First, the ACC and MCC of structure-removed predictor were 2.8 and 4.9 percentage points less than the AAS3D-RF on the TestDataset 1, respectively (Table 2 and Supplementary Table 3), demonstrating that the structure features evidently contributed to the performance.

Second, when evaluated on TestDataset 2, the observed improvement of ACC and MCC after adding structure-related features was not as large as that observed on TestDataset 1 ($\mathrm{\Delta }$ACC = 0.004 from 0.835 to 0.839, $\mathrm{\Delta }$MCC = 0.008 from 0.676 to 0.684) (Table 2 and Supplementary Table 3).

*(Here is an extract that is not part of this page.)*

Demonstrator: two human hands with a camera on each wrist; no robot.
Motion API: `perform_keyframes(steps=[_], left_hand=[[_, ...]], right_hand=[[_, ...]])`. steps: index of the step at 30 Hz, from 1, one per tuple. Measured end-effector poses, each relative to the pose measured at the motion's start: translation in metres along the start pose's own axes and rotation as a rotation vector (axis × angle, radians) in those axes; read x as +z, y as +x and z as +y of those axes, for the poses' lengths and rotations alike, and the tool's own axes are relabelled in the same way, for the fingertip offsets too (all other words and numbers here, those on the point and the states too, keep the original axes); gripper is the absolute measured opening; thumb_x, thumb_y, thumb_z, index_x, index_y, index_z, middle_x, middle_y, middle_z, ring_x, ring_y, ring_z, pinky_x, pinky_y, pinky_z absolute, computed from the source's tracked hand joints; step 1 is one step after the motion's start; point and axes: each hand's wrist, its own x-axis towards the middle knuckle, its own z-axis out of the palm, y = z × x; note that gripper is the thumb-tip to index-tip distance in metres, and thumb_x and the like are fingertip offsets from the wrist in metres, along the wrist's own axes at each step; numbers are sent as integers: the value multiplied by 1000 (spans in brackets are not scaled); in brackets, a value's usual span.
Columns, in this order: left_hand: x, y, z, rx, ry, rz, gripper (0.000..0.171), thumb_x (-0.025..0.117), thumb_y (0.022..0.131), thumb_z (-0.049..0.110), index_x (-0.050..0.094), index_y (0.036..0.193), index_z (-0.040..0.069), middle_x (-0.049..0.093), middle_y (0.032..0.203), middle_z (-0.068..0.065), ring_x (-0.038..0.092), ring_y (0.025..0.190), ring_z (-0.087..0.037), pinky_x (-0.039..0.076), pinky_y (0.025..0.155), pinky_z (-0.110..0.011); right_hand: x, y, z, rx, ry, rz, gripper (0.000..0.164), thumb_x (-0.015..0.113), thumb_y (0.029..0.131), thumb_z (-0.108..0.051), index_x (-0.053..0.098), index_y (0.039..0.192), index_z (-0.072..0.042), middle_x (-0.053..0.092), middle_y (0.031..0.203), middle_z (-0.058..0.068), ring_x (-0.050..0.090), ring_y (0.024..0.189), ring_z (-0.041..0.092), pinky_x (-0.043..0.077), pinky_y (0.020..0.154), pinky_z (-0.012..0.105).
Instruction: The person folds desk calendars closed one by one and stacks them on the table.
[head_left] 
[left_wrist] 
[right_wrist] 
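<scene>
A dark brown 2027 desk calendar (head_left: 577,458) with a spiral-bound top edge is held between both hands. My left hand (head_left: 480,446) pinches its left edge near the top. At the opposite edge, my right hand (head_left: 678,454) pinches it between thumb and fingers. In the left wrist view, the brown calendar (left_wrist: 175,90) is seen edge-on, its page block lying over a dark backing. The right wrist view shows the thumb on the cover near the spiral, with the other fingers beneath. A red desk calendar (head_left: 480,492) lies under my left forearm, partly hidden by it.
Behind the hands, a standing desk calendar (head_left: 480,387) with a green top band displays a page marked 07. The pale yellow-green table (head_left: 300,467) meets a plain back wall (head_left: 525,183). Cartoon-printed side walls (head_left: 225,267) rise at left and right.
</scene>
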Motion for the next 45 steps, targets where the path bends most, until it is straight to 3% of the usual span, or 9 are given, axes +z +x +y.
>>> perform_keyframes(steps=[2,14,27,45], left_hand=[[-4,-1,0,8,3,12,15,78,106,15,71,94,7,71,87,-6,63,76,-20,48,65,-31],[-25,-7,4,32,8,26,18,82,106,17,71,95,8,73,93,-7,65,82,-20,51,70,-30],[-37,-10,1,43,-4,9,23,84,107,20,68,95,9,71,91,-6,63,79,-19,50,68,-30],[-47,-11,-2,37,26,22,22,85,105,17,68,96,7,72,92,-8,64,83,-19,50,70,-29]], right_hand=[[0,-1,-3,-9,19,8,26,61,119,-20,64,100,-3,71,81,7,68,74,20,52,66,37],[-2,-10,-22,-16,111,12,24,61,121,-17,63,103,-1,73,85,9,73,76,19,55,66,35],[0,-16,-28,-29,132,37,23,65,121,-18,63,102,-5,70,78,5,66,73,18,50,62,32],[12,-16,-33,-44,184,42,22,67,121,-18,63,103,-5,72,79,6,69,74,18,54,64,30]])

What factors have affected the extent of performance improvement of structural features? As several previous studies have proposed that the contribution of structural features is more evident when reliable conservation-related features are unavailable [53, 54], we checked whether this applies in our case. On TestDataset 2, by using the number of aligned sequences (the feature of nal_1e-45) as a proxy of reliability of conservation-related features, we observed that the improvement of MCC was indeed more evident in AAS data with nal_1e-45 200 than those $\ge$200 ($\mathrm{\Delta }$MCC = 0.147 from 0.645 to 0.792 vs. $\mathrm{\Delta }$MCC = 0.007 from 0.676 to 0.683) (Supplementary Table 5). Similar results were obtained on TestDataset 1 (0.244 vs. 0.041) (Supplementary Table 5). The importance of structural features in predicting pathogenic AASs was also frequently emphasized in previous studies, since they can improve the prediction of nAASs in conserved/constrained regions and daAASs in regions with loose constraints, in addition to offering hints of pathogenic mechanisms [55, 56, 57].

In summary, incorporation of structural features further improves prediction performance, especially in scenarios wherein conservation-related features are of low reliability.